2 Toyo Ito, Tarzans in the Media Forest, 179.
3 Shinohara, 1970, en Katsuhiro Kobayashi, “Where to Go, What to Fight?”, The Japan Architect 8811/12 (1988), 94-97.
4 Dana Buntrock, “Architecture-Modern Japan”, Encyclopedia of Modern Asia 1 (2002): 145-148.
5 Hajime Yatsuka, interview with the author, Shibaura Institute of Technology, Tokyo, 21 December 2012.
6 Yatsuka was a pupil of Kenzo Tange and later a disciple and collaborator of Arata Isozaki.
7 Yatsuka, interview with author via correspondence Berkeley-Tokyo, November and December 2012. In response to a question about the concept of Superficial Generation, referring to a group of post-modern architects, including Ito and Hasegawa (Riken Yamamoto).

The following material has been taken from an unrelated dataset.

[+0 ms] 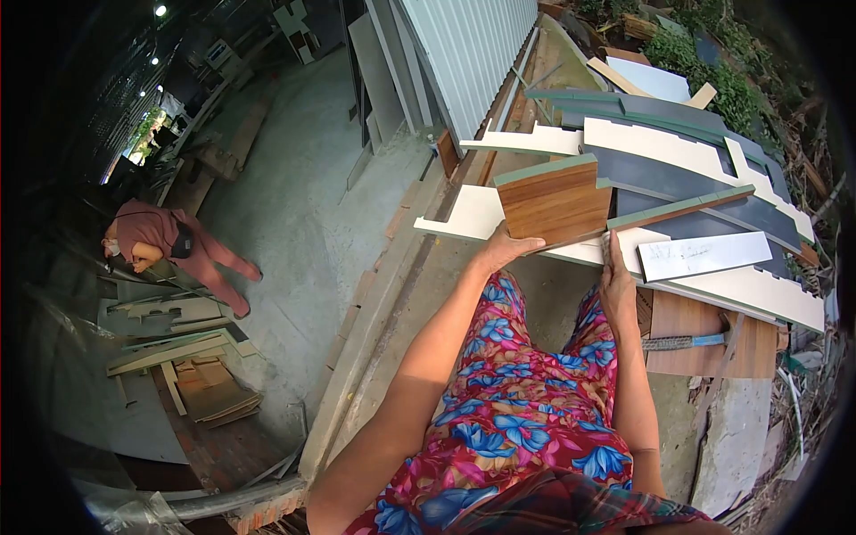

8 As curator of the 2010 Venice Biennale, Kazuyo Sejima paid tribute to Shinohara, recognizing him as a figure of great influence, both for her and for the entire Japanese contemporary architectural scene.
9 It was Sejima who first began to pose with her projects, as we have seen, especially eloquent in the photo, inhabiting her Women’s Bedroom, next to the architect Nagisa Kidosaki.
10 Riichi Miyake, “Farewell to the Post-war Syndrome”, en The Japan Architect: Tokyo’s New Breed 379/380 (1988), 8-11.
11 Kobayashi, “Where to Go, What to Fight?”, 94-97.
12 Kazuyo Sejima, “Now”, Shinkenchiku (Nov.-Dec. 1988).